Work instruction => Give back all of the data exactly as written.

== Segment start ==

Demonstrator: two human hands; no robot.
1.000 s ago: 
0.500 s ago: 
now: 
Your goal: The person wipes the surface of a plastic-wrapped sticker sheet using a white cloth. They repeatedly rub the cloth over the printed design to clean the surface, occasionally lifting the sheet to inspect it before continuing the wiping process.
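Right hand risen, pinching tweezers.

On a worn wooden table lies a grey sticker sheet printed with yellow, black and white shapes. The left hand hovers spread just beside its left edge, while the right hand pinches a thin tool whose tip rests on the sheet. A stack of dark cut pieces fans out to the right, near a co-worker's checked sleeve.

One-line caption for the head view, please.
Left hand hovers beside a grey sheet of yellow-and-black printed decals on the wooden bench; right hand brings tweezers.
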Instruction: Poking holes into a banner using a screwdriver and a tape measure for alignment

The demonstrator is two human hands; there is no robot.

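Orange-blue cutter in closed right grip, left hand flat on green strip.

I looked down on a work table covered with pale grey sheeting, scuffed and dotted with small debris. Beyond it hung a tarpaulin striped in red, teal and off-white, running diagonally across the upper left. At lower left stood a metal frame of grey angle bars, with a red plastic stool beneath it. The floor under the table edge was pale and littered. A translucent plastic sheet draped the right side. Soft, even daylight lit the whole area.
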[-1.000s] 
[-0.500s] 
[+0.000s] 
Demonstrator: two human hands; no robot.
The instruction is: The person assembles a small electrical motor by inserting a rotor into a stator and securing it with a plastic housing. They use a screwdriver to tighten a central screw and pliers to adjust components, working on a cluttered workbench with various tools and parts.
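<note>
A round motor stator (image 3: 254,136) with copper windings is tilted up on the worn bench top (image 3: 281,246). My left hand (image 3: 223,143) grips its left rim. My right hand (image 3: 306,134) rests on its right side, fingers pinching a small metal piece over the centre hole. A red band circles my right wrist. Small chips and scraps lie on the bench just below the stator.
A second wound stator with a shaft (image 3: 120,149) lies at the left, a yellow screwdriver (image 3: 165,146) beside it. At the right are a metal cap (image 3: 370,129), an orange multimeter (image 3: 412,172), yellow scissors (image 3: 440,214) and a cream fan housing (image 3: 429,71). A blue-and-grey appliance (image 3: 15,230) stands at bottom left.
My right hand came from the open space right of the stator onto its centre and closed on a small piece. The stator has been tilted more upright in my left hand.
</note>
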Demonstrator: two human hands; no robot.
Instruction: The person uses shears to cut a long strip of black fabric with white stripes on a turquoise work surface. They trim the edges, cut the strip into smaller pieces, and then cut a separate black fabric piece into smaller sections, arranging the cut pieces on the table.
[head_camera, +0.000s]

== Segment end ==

Written answer =>
Demonstrator: two human hands; no robot.
1.000 s ago: 
0.500 s ago: 
now: 
Your goal: The person wipes the surface of a plastic-wrapped sticker sheet using a white cloth. They repeatedly rub the cloth over the printed design to clean the surface, occasionally lifting the sheet to inspect it before continuing the wiping process.
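Right hand risen, pinching tweezers.

On a worn wooden table lies a grey sticker sheet printed with yellow, black and white shapes. The left hand hovers spread just beside its left edge, while the right hand pinches a thin tool whose tip rests on the sheet. A stack of dark cut pieces fans out to the right, near a co-worker's checked sleeve.

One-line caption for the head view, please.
Left hand hovers beside a grey sheet of yellow-and-black printed decals on the wooden bench; right hand brings tweezers.
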Instruction: Poking holes into a banner using a screwdriver and a tape measure for alignment

The demonstrator is two human hands; there is no robot.

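Orange-blue cutter in closed right grip, left hand flat on green strip.

I looked down on a work table covered with pale grey sheeting, scuffed and dotted with small debris. Beyond it hung a tarpaulin striped in red, teal and off-white, running diagonally across the upper left. At lower left stood a metal frame of grey angle bars, with a red plastic stool beneath it. The floor under the table edge was pale and littered. A translucent plastic sheet draped the right side. Soft, even daylight lit the whole area.
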[-1.000s] 
[-0.500s] 
[+0.000s] 
Demonstrator: two human hands; no robot.
The instruction is: The person assembles a small electrical motor by inserting a rotor into a stator and securing it with a plastic housing. They use a screwdriver to tighten a central screw and pliers to adjust components, working on a cluttered workbench with various tools and parts.
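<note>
A round motor stator (image 3: 254,136) with copper windings is tilted up on the worn bench top (image 3: 281,246). My left hand (image 3: 223,143) grips its left rim. My right hand (image 3: 306,134) rests on its right side, fingers pinching a small metal piece over the centre hole. A red band circles my right wrist. Small chips and scraps lie on the bench just below the stator.
A second wound stator with a shaft (image 3: 120,149) lies at the left, a yellow screwdriver (image 3: 165,146) beside it. At the right are a metal cap (image 3: 370,129), an orange multimeter (image 3: 412,172), yellow scissors (image 3: 440,214) and a cream fan housing (image 3: 429,71). A blue-and-grey appliance (image 3: 15,230) stands at bottom left.
My right hand came from the open space right of the stator onto its centre and closed on a small piece. The stator has been tilted more upright in my left hand.
</note>
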Demonstrator: two human hands; no robot.
Instruction: The person uses shears to cut a long strip of black fabric with white stripes on a turquoise work surface. They trim the edges, cut the strip into smaller pieces, and then cut a separate black fabric piece into smaller sections, arranging the cut pieces on the table.
[head_camera, +0.000s]

The exercise is done.